Summer is when lemongrass earns its reputation as a heavy water user. Long days, full sun, and rapid clump expansion all increase transpiration. This is the season to prioritize consistent moisture, not heroic drought tolerance. Letting an actively growing clump crash into severe wilt repeatedly produces thin, pale stalks and tough flavour - the plant survives, but your harvest quality drops.

For in-ground lemongrass in warm climates, two to three deep waterings per week during dry spells is a reasonable starting frame when rain is absent. Sandy soil and heat waves push toward the upper end; clay soil with mulch may stretch longer - but still check, do not assume. For containers in hot weather, daily checks are normal, and watering every one to two days is common when temperatures climb above 32°C (90°F) and the pot sits in full sun. Extreme heat above 35°C (95°F) can require twice-daily attention on exposed balconies.

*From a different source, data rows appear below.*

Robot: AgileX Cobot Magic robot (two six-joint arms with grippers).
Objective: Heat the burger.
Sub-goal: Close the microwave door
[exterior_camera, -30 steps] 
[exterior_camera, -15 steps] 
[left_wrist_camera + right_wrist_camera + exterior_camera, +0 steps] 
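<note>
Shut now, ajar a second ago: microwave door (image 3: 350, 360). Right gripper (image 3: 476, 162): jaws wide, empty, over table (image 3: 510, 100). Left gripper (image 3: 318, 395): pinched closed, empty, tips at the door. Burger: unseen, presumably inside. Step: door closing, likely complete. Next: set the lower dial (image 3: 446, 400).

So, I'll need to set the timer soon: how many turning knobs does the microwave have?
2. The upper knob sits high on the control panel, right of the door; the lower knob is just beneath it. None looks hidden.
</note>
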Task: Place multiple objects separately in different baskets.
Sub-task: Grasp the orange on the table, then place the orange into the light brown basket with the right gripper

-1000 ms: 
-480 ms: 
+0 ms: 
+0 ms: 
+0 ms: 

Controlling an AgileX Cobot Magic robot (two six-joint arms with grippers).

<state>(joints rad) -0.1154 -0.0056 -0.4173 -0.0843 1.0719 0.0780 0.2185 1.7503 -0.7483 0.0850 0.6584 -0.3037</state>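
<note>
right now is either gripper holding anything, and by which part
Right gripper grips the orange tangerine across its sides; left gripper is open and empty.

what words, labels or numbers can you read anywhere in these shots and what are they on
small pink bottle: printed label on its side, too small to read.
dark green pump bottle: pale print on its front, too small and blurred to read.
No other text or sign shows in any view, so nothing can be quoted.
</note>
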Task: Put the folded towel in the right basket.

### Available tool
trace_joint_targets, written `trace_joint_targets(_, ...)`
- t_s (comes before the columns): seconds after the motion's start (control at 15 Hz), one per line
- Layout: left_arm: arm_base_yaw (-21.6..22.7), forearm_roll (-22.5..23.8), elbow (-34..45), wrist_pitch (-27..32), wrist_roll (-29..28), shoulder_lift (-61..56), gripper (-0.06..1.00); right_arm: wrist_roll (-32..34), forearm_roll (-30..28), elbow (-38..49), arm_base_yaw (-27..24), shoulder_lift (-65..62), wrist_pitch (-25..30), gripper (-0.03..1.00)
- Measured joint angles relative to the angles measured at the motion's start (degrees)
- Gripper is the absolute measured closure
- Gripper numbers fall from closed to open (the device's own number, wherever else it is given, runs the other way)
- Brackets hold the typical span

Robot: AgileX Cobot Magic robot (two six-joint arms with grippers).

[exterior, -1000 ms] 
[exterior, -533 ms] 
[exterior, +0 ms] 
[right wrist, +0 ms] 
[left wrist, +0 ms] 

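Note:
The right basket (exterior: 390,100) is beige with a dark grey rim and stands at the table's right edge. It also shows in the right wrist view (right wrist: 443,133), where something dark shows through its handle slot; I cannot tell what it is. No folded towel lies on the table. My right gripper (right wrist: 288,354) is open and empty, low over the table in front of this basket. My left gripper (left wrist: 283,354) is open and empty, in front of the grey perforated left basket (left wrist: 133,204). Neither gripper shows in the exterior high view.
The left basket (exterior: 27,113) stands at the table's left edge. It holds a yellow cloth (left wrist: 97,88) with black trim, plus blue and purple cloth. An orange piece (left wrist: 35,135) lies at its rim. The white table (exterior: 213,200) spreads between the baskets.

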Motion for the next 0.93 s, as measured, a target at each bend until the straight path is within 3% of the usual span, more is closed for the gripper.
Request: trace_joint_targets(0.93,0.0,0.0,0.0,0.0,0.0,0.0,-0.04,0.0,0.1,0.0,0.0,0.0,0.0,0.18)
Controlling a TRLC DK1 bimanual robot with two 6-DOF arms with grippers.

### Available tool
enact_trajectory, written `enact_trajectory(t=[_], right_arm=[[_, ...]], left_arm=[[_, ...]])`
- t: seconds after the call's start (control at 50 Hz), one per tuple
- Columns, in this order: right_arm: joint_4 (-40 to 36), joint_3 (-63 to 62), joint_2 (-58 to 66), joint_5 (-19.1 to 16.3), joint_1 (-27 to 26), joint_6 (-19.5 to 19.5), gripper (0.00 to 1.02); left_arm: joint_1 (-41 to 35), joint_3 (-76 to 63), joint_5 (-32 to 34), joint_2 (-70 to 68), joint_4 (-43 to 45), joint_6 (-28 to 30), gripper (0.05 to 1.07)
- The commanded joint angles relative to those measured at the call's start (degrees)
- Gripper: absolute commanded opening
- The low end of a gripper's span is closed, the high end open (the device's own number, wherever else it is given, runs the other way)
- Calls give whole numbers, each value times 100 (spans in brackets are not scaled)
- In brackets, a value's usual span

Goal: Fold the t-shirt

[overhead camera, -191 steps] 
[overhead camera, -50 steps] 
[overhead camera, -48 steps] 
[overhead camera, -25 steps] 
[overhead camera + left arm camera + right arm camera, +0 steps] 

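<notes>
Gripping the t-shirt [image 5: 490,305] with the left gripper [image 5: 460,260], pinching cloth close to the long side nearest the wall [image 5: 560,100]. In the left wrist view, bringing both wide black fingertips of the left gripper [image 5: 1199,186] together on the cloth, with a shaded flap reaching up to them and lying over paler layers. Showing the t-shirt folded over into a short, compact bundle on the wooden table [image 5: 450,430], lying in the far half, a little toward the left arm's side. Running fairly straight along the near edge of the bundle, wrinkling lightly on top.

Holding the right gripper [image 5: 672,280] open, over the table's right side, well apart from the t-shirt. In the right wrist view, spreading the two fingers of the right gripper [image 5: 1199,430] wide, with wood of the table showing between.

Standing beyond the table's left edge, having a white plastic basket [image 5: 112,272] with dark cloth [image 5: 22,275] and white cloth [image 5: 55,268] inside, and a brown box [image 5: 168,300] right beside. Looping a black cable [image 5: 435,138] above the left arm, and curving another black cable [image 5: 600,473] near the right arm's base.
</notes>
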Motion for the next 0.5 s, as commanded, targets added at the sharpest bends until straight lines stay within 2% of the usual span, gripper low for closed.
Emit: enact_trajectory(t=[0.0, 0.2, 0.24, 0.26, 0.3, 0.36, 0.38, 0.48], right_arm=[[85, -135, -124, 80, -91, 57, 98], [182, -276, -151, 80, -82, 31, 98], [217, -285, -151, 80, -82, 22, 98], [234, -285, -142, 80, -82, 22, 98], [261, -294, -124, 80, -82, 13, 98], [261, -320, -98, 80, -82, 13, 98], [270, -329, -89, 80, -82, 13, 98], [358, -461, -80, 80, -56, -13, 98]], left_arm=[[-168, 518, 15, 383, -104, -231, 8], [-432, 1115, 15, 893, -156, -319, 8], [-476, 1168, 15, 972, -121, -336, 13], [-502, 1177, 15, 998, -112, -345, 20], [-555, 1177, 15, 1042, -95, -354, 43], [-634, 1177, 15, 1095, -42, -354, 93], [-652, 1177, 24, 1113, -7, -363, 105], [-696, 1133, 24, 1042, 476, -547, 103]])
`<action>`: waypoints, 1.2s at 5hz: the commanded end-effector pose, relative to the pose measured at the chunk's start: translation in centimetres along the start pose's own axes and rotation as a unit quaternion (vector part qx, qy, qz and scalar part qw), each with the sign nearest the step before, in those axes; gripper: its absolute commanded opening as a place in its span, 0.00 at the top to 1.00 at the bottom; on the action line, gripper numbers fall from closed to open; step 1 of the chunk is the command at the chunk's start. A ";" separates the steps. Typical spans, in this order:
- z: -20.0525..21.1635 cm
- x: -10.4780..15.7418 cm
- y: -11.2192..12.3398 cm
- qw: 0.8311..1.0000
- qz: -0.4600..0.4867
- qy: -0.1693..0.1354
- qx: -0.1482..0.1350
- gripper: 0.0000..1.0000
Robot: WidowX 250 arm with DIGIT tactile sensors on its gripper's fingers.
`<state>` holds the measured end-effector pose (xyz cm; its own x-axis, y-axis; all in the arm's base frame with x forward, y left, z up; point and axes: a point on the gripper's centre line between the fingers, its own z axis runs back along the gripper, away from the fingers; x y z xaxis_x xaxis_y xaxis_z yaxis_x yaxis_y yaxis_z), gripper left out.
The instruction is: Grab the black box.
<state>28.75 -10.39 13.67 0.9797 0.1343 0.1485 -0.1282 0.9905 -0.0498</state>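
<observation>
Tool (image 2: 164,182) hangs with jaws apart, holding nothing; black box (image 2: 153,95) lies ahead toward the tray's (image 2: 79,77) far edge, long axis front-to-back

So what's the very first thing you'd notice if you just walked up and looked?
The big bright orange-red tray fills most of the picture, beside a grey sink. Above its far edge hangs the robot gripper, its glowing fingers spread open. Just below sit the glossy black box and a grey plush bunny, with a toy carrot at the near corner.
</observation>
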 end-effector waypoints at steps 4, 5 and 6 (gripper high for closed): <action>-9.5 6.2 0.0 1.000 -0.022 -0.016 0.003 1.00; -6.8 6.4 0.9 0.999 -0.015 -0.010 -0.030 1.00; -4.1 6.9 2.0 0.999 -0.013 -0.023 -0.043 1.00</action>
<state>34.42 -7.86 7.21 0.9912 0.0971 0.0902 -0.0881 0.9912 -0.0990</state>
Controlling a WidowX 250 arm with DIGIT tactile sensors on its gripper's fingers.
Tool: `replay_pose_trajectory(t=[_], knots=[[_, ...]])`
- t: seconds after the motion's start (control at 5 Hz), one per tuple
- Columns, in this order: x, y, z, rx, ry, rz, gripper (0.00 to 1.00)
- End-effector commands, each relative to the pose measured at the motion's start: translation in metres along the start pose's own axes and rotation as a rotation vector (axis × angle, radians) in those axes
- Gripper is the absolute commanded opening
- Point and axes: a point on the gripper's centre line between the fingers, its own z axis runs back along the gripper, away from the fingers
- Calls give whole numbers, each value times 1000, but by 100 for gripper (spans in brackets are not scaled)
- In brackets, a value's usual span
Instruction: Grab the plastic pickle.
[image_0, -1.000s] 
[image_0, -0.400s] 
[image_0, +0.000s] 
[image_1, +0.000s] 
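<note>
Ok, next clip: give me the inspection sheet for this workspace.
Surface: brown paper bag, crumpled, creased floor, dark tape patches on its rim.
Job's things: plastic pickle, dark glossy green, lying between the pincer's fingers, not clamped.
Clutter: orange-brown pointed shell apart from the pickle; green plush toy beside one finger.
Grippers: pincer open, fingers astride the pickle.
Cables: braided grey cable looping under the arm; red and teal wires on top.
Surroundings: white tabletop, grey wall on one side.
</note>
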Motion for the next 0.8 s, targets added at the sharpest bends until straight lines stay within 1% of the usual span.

The summer mistake is not over-attention - it is shallow watering. Deep soaks encourage deeper roots and steadier moisture between sessions. Shallow passes train roots to hug the surface where heat evaporates them fastest. Morning watering is the best default: the plant enters the day’s heat with a full root zone, and any incidental splashes on foliage dry quickly. UF/IFAS and USU Extension both steer growers toward hand watering or flood-style delivery at the base rather than overhead sprinklers that wet leaves without reliably soaking roots. (UF/IFAS Extension)

Active Growth and Rapid Water Use

At peak summer, a well-watered lemongrass clump in full sun can push 1–2 inches of new growth per week when fertility and drainage cooperate. That speed consumes water fast. Large leaf surface area and grass-type transpiration mean the plant reacts to dry-down within hours in small pots, not days. If you are growing lemongrass for kitchen harvest, steady moisture supports the tender stalk bases you actually cook with. Boom-and-bust cycles - flood one day, bone dry three days later - stress the clump and produce woody, fibrous regrowth.

Watch the centre of the clump, not just the outer leaves. Outer shoots may look fine while inner new growth stalls from uneven moisture. After a heavy harvest cut, increase checks for a week; regrowth pulls water aggressively. Pair summer watering with realistic light: lemongrass wants full sun - six or more hours of direct light daily outdoors. More sun means more water; shade stretches intervals but also slows the harvest you probably wanted.

Winter Rule - Back Way Off on Water

Winter is where most lemongrass watering advice fails in practice - and where most indoor losses happen. When the plant moves inside, growth slows, evaporation drops, and the same summer habit keeps soil saturated for days. Roots lose oxygen, rot begins, stalks yellow at the base, the plant wilts, and the natural reflex is to add more water. That chain kills more lemongrass than any single summer drought.

The winter rule is simple: reduce frequency dramatically and verify before every pour. For lemongrass overwintering indoors on a sunny windowsill, letting the top 2.5–4 cm (1–1.5 inches) dry between waterings usually lands on an every 7–14 day rhythm, depending on pot size, room temperature, and humidity. The RHS notes that low indoor light slows growth in winter, so plants should be watered sparingly - daily summer watering under dim conditions invites rhizome rot.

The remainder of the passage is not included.